Use Data Attributes for Selectors

Recommended: Use data-testid attributes

<!-- HTML -->
<button data-testid="submit-button">Submit</button>
// Playwright
await page.getByTestId("submit-button").click();
// Cypress
cy.get('[data-testid="submit-button"]').click();

Avoid: Fragile CSS selectors

// ❌ Fragile: Breaks if CSS changes
await page.click(".btn.btn-primary.submit-btn");

Common Pitfalls and How to Avoid Them

Flaky Tests

Problem: Tests pass sometimes but fail randomly.

Solutions:

// ✅ Use proper waiting strategies
// Playwright
await page.waitForLoadState("networkidle");
await expect(page.locator(".content")).toBeVisible();
// Cypress
cy.wait("@apiCall"); // Wait for specific network request
cy.get(".content").should("be.visible");

Hardcoded Wait Times

Bad: Using fixed timeouts

// ❌ Bad: Fixed timeout
await page.waitForTimeout(5000); // Waits 5 seconds regardless

Good: Use proper waiting

// ✅ Good: Wait for specific conditions
await expect(page.locator(".content")).toBeVisible({ timeout: 10000 });

Testing Implementation Details

Bad: Testing how something is implemented

// ❌ Bad: Testing implementation
await expect(page.locator(".user-card")).toHaveClass("active");

Good: Testing user-visible behavior

// ✅ Good: Testing user-visible behavior
await expect(page.locator(".user-card")).toBeVisible();
await expect(page.locator(".user-name")).toContainText("John Doe");

Not Cleaning Up Test Data

Problem: Tests leave data that affects other tests.

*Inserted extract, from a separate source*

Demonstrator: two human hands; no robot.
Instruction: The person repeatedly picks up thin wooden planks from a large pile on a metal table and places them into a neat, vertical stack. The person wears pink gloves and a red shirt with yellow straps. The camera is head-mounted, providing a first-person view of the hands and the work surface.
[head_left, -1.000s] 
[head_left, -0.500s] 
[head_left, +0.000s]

Solution: Clean up after each test:

// Playwright
test.afterEach(async ({ page }) => {
// Clean up test data
await page.request.delete("/api/test-data");
});
// Cypress
afterEach(() => {
// Clean up test data
cy.request("DELETE", "/api/test-data");
});

Over-testing with E2E

Problem: Using E2E tests for everything.

Solution: Follow the testing pyramid. Use E2E tests for critical user journeys only. For unit and integration testing strategies, see our guide on test-driven development.


Conclusion

Both Playwright and Cypress are excellent E2E testing tools, each with unique strengths. Playwright excels at cross-browser testing, performance, and advanced browser features, making it ideal for applications that need to work across all browsers and require fast test execution. Cypress shines with its developer experience, time-travel debugging, and all-in-one solution, making it perfect for teams prioritizing ease of use and Chrome-focused applications.

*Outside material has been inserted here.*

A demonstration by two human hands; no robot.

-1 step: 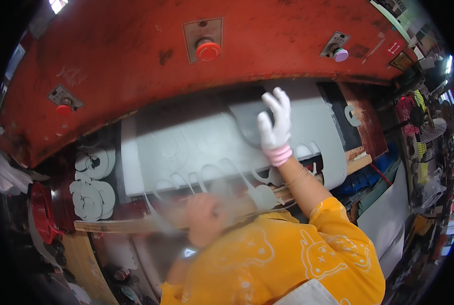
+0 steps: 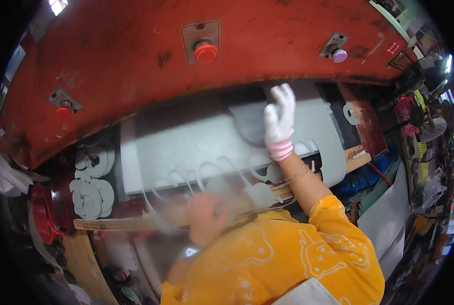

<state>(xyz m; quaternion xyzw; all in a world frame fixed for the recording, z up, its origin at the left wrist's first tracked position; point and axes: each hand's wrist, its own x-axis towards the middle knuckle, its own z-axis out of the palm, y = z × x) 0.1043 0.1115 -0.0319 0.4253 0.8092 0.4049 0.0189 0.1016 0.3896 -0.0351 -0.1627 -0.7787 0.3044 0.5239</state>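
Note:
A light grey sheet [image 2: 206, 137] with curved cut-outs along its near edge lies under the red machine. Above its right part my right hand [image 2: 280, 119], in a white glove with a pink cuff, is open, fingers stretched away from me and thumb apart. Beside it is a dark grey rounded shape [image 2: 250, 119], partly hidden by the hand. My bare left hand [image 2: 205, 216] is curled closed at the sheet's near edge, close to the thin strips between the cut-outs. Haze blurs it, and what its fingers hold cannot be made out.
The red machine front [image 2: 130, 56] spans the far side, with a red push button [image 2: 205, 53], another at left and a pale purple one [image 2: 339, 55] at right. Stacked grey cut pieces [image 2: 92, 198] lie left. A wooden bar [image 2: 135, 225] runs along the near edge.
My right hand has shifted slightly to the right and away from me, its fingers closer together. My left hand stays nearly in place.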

When choosing between Playwright and Cypress, consider your specific needs:

  • Choose Playwright if you need cross-browser testing, performance, or advanced browser features
  • Choose Cypress if you prioritize developer experience, Chrome-focused testing, or an all-in-one solution

Remember that E2E tests should focus on critical user journeys rather than trying to test every possible interaction. Combine E2E tests with unit and integration tests for comprehensive coverage. Use tools like Jest or Vitest for unit testing, and reserve E2E tests for validating complete user workflows.

Regardless of which tool you choose, follow best practices: use page objects, avoid test interdependence, use proper waiting strategies, and focus on user-visible behavior rather than implementation details. With the right tool and practices, E2E testing becomes a powerful part of your quality assurance strategy.